Jim McMullen
Jim McMullen

Reputation: 45

Regex for parsing names where last name has a prefix

I am learning regular expressions (c#) working in RegexBuddy (love it). I have been to trying to parse names with a very specific pattern. I know it cannot be made perfect, but I think am very close to what I want to accomplish.

Assumptions:

  1. the name pattern is FIRST [MIDDLE] LAST, all caps, where MIDDLE is optional and there is NO title or suffix
  2. I want to capture FIRST and MIDDLE to into a firstname value, and LAST into a lastname value
  3. FIRST and MIDDLE together may have any number of words
  4. I know that I cannot match multiple-word last names (which I am okay with) EXCEPT in 2 cases:
    • hyphenated last names
    • names in which a last name has a prefix ("EL GHAMRY SABE", "DE AMORIM SILVA", "DE LA HOYA" are actual examples from my data)
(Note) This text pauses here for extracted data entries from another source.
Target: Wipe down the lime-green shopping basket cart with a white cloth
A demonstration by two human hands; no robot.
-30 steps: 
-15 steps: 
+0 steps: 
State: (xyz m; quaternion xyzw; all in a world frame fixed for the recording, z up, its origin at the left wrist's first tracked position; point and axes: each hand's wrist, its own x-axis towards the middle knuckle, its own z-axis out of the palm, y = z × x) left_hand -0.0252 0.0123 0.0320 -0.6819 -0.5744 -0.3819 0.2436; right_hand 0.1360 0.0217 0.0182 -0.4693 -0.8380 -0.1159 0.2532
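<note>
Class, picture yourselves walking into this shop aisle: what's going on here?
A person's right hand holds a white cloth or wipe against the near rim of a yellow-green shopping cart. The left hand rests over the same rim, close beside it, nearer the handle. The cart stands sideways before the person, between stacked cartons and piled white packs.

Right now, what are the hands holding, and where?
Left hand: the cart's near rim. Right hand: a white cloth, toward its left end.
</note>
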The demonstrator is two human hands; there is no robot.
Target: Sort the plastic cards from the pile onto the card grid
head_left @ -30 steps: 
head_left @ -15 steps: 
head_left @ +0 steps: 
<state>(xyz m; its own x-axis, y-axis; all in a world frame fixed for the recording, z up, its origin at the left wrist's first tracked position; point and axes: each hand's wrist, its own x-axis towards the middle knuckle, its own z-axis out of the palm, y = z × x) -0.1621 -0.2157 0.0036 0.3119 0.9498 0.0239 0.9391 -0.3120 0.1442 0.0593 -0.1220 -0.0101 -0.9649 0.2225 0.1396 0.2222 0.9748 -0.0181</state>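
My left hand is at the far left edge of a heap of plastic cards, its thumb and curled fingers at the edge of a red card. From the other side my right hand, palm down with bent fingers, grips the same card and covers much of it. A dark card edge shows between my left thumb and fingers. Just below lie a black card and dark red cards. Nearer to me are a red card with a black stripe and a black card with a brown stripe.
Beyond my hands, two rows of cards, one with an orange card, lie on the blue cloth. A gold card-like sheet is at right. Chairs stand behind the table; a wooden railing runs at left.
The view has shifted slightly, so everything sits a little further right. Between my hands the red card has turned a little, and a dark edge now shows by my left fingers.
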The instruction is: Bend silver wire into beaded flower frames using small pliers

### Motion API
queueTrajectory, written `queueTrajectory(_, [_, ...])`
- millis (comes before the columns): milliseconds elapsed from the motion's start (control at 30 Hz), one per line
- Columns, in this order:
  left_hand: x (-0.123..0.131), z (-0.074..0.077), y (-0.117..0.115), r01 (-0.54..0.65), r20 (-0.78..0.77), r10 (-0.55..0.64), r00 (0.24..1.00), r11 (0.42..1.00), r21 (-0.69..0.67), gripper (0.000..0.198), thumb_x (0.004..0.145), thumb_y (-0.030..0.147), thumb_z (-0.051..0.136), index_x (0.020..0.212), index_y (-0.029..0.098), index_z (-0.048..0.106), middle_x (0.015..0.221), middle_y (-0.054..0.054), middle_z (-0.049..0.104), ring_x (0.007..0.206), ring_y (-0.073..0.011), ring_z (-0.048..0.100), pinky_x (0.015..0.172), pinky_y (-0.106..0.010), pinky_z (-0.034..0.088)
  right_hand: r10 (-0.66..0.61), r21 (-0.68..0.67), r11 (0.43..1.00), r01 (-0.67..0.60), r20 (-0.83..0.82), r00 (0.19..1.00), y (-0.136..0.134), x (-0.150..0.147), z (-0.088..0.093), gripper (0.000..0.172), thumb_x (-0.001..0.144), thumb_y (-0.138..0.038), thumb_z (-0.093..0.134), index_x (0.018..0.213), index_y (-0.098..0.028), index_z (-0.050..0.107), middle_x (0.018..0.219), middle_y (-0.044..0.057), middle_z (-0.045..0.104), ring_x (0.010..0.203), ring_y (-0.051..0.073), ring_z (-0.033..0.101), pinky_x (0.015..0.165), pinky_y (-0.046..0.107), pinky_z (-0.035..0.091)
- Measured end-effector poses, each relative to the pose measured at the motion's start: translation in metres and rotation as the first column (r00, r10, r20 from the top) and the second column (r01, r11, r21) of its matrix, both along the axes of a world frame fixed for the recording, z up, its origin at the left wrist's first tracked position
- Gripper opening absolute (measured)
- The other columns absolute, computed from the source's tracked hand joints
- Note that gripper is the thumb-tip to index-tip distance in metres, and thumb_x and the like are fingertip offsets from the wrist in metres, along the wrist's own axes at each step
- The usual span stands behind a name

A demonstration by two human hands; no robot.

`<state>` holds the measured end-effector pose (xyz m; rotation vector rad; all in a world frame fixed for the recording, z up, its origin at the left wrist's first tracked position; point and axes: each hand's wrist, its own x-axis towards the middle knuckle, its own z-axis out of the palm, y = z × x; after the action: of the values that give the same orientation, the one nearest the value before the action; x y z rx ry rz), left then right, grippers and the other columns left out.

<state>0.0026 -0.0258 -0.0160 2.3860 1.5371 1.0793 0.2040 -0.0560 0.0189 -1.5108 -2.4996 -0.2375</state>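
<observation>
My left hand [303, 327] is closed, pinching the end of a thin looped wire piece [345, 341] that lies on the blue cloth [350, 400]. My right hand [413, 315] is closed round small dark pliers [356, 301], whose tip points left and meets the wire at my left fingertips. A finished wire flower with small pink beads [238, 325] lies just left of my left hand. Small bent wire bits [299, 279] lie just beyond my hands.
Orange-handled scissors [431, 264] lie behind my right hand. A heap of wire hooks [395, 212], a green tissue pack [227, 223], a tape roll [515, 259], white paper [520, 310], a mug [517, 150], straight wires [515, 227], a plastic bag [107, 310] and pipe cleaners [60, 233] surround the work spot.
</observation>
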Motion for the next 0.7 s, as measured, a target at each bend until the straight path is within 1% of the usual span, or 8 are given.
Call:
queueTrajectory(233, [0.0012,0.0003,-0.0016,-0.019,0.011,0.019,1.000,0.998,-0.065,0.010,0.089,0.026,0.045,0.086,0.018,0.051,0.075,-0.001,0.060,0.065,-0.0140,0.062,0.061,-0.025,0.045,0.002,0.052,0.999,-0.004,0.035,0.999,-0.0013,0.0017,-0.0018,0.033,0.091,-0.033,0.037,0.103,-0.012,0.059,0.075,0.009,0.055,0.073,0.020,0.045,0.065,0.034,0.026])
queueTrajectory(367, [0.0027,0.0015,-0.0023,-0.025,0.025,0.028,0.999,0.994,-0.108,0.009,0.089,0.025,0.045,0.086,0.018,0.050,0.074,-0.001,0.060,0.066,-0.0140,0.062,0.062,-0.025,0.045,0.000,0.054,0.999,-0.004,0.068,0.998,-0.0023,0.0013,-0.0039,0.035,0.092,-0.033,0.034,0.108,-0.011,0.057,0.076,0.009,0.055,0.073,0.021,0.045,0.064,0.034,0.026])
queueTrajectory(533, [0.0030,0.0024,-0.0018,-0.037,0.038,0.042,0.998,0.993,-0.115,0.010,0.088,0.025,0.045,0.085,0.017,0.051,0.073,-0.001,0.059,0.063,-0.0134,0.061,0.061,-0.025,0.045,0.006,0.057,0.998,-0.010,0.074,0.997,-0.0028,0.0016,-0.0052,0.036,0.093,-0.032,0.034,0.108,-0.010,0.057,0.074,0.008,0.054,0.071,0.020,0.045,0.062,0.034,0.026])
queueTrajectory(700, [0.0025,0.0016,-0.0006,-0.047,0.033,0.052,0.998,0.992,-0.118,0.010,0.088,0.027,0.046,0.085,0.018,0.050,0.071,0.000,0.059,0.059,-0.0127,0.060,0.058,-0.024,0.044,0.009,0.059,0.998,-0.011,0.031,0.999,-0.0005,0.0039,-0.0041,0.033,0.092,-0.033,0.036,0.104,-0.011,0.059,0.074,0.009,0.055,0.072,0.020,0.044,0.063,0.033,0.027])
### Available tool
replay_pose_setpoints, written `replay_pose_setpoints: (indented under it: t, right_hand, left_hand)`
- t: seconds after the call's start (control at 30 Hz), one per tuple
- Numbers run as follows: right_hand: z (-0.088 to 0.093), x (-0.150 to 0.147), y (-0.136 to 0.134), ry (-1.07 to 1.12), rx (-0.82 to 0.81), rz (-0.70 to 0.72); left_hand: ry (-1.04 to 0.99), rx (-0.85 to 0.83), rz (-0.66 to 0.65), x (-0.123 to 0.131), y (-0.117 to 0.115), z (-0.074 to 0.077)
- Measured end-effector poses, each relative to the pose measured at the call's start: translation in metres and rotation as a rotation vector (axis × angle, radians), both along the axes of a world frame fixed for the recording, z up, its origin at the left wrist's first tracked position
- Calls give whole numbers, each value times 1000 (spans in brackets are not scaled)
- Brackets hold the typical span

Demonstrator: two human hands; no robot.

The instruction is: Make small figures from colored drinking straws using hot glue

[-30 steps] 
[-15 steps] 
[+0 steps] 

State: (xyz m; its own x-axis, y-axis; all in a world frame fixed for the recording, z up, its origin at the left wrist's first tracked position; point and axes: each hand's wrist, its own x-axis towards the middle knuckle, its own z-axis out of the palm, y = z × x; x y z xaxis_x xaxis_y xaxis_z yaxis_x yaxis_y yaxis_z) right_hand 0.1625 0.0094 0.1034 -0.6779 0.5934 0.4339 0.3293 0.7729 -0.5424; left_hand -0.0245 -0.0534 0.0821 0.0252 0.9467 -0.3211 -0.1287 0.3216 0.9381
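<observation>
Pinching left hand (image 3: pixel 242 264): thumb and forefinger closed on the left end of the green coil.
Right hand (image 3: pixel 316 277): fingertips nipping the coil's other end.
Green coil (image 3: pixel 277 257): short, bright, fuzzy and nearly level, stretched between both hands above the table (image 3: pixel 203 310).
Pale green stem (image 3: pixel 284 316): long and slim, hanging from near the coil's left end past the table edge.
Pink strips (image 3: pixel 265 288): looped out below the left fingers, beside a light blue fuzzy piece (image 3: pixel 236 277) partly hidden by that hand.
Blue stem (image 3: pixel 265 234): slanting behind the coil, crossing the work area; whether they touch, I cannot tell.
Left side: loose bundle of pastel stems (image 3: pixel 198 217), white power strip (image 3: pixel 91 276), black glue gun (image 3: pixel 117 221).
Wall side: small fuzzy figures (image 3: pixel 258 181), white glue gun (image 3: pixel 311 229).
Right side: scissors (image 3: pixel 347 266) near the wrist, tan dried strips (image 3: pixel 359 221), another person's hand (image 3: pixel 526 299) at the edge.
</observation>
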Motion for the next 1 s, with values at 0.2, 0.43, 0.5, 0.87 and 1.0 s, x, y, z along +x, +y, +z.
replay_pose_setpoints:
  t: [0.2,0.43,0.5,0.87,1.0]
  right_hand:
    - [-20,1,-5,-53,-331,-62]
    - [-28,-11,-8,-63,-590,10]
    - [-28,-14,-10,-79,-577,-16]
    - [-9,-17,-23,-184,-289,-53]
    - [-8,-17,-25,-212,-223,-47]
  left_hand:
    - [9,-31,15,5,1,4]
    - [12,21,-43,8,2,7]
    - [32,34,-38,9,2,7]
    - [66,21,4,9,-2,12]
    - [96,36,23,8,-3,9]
Here is my regex so far (using a few of the last-name prefixes):

^(?<first>[ A-Z]+?) (?<last>(?<pfx>(?:(?:EL|DE|LA) )*)[A-Z\-]+?)$

Which works well (capturing first, last and last-name-prefix) with:

JOHN SMITH
JOHN JAY SMITH
JOHN JAYEL SMITH
JOHN JAY SMITH-JONES
JOHN JAY JIMMY SMITH JONES  -- only "JONES" is in the last name, which is okay for this exercise
JOHN JAY EL AMIN
JOHN JAY DE LA HOYA  -- "DE LA HOYA" is the last name
JOHN JAY EL  -- a case where "EL" is actually the last name
JOHN EL AMIN

But fails on these two which have multi-part last names following the last name prefix (only the last word is captured in the lastname field):

JOHN JAY EL GHAMRY SABE
CICERO JOSE TORRES DE AMORIM SILVA

SO... 2 questions:

  1. How do I alter my expression so that IF there is a last name prefix that everything including and after the prefix ("EL","DE","LE", "DE LA", etc.) are included in the lastname field, and IF there is NO prefix, only the last word is included in the lastname field?
  2. As I am still learning, can you suggest other improvements to my regex?

Upvotes: 2

Views: 1898

Answers (2)

Cu3PO42
Cu3PO42

Reputation: 1473

Original answer

You can use negative lookahead to assert that the next 'middle name' you are matching is not one of the prefixes for the last name:

^(?<first>[A-Z]+(?:\s+(?!(?:EL|DE|LA)\s)[A-Z]+)*)\s+(?<last>[A-Z]+(?:(?:-|\s+)[A-Z]+)*)$

Also note that I changed the explicit use of spaces to \s, which is considered good practice, because most RegEx engines can be set to ignore whitespace completely to be able to format the expressions more nicely. In my RegEx I sticked to the syntax used by your program, even though the use of (?P<group_name>) is probably more common.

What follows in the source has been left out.